> **Work task**:
All of the data below is to be repeated exactly, except for the pictures.

#####

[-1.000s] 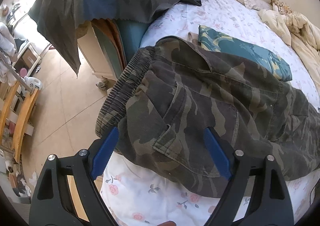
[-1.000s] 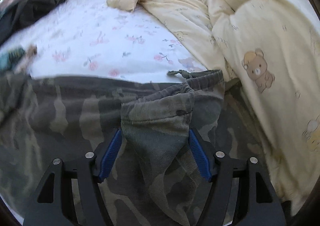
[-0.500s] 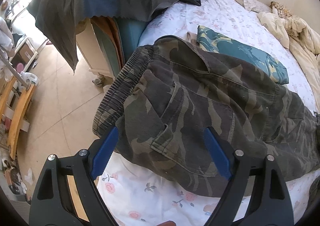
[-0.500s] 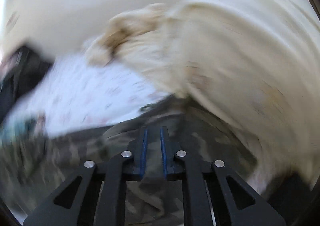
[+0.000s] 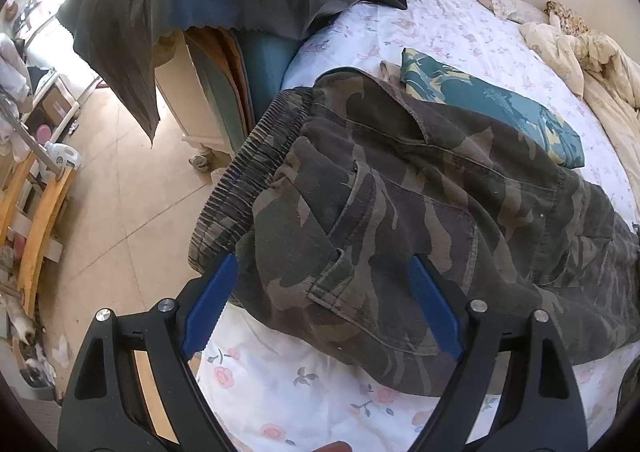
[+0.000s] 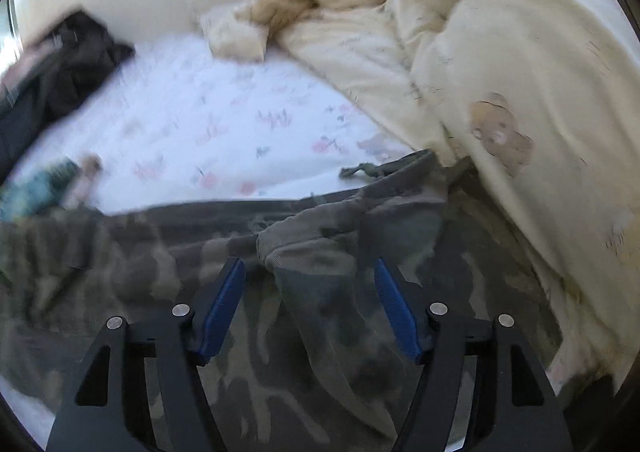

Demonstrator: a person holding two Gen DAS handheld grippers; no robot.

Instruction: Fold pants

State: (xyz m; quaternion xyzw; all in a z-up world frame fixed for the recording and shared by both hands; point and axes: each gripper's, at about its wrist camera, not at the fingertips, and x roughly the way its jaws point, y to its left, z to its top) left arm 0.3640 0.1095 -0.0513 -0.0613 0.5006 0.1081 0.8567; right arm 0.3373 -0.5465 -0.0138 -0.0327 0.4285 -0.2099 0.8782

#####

> **Answer to this exercise**:
[-1.000s] 
[-1.000s] 
[-0.500s] 
[-0.500s] 
[+0.000s] 
[+0.000s] 

Demonstrator: a person holding two Gen DAS handheld grippers; no robot.

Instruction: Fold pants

State: (xyz m; quaternion xyzw; all in a z-up world frame fixed for the recording and shared by both hands; point and axes: each gripper's, at about its wrist camera, not at the fingertips, and x roughly the way its jaws point, y to its left, z to its top) left arm 0.3640 0.1095 -0.0513 -0.0613 0.5006 0.1081 0.8567; right arm 0.3373 -0.5465 -0.0138 -0.0327 0.4285 -0.2099 0.8782

That finishes the exercise, with nothing more to add.